How Children Fail
- First edition
- Author: John Holt
- Language: English
- Subject: Education
- Genre: Non-fiction
- Publisher: Pitman Publishing Company (1964) Merloyd Lawrence Books, Delta/Seymour Lawrence Books(1982)
- Publication date: 1964, 1982 (revised)
- Publication place: United States
- Pages: 298 (1982 edition)
- ISBN: 0-201-48402-1
- OCLC: 32626803
- Dewey Decimal: 371.2/8 20
- LC Class: LB3063 .H627 1995

= How Children Fail =

Non-fiction book by John Caldwell Holt

How Children Fail is a non-fiction book by John Holt that was published in 1964 and republished in 1982 in a revised edition. It has sold over a million copies. In it, he cites personal teaching and research experiences that led him to the belief that traditional schooling does more harm than good to a child's ability and desire to truly learn.

==Synopsis==
In How Children Fail, John Holt states that children love to learn but hate to be taught. His experiences in the classroom as a teacher and as a researcher brought him to conclude that every child is intelligent. However, children become unintelligent because they are accustomed by teachers and schools to strive only for teacher approval and the “right" answers and consequently forget everything else. There, children see value not in thinking, discovery, and understanding but only in playing the power game of school.

Children believe that they must please and obey the teacher, the adults, at all costs. They learn how to manipulate teachers to gain clues about what the teacher really wants. Through the teacher's body language, facial expressions and other clues, they learn what might be the right answer. They mumble, straddle the answer, get the teacher to answer their own question, and take wild guesses while waiting to see what happens, all in order to increase the chances for a right answer.

When children are very young, they have natural curiosity about the world, trying diligently to figure out what is real. As they become "producers" rather than "thinkers," they fall away from exploration and start fishing for the right answers with little thought. They believe that they must always be right and so quickly forget mistakes and how the mistakes were made. They believe that the only good response from the teacher is a yes and that a no is a defeat.
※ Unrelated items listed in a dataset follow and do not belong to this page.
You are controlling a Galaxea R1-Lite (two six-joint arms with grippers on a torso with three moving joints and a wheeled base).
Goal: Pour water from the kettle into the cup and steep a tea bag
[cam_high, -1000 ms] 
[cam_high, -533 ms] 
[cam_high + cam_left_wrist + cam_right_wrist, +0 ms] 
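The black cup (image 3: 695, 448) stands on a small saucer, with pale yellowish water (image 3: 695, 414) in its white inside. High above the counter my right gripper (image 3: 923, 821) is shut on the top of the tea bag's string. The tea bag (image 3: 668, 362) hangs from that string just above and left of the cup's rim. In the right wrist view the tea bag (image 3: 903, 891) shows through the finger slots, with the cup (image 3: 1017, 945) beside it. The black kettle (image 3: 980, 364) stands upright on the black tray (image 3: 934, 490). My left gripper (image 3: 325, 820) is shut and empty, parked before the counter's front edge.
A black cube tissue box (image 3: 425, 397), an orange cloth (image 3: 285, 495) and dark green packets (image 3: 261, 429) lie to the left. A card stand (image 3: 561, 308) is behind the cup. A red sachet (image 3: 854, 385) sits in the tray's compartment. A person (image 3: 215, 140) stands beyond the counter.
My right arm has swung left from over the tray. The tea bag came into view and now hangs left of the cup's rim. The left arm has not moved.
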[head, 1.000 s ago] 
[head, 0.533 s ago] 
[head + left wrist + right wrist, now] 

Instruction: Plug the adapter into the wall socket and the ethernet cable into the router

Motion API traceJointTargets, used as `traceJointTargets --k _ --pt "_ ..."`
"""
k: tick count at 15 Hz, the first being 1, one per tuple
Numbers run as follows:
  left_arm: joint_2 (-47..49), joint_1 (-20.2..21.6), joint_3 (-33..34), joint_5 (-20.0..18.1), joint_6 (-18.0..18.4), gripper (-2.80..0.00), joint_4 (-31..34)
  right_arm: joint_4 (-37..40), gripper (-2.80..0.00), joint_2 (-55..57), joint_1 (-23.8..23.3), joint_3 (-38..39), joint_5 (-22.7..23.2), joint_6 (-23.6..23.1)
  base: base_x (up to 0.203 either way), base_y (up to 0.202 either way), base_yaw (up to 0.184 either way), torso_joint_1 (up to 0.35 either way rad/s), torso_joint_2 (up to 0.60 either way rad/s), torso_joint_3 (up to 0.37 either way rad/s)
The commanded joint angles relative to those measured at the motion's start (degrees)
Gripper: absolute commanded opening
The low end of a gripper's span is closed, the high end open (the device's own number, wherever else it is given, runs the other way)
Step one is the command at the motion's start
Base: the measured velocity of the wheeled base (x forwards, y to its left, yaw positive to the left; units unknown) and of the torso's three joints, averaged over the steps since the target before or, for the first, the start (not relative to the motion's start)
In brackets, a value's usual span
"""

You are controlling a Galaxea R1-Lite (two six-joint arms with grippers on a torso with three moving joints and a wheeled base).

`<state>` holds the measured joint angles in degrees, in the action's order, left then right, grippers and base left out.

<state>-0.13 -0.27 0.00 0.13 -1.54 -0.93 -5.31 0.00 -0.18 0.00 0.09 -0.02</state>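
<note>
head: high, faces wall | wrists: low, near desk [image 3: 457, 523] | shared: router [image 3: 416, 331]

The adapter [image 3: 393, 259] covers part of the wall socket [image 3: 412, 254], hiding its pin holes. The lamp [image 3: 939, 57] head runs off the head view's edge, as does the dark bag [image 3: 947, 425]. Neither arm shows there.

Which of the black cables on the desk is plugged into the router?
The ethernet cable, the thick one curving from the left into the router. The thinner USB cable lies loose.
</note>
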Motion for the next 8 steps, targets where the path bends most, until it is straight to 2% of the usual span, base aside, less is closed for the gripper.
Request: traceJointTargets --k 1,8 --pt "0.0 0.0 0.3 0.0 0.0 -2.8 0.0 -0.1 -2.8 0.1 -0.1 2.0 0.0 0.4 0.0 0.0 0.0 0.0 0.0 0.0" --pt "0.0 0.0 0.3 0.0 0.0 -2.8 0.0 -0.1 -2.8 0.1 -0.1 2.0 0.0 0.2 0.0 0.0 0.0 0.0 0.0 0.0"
They fear wrong answers and shy away from challenges because they may not have the right answer. That, in the school setting, does their thinking and learning a great disservice. A teacher's job is to help them overcome their fears of failure and explore the problem for real learning. Too often, teachers are doing the opposite, building children's fears up to monumental proportions. Children need to see that failure is honorable and that it helps them construct meaning. It should not be seen as humiliating but as a step to real learning. Being afraid of mistakes, they never try to understand their own mistakes and cannot and will not try to understand when their thinking is faulty. Adding to children's fear in school is corporal punishment and humiliation, both of which can scare children into right/wrong thinking and away from their natural exploratory thinking.

Holt maintains that when teachers praise students, they rob them of the joy of discovering truth for themselves. They should be aiding them by guiding them to explore and learn as their interests move them. In mathematics, children learn algorithms, but when faced with problems with Cuisenaire rods, they cannot apply their learning to real situations. Their learning is superficial in that they can sometimes spit out the algorithm when faced with a problem on paper, but they have no understanding of how or why the algorithm works and no deep understanding about numbers.

Holt believes that end of year achievement tests do not show real learning. Teachers (Holt included) generally cram for these tests in the weeks preceding. Meanwhile, the material learned is forgotten shortly after the tests because it was not motivated by interest and has no practical use.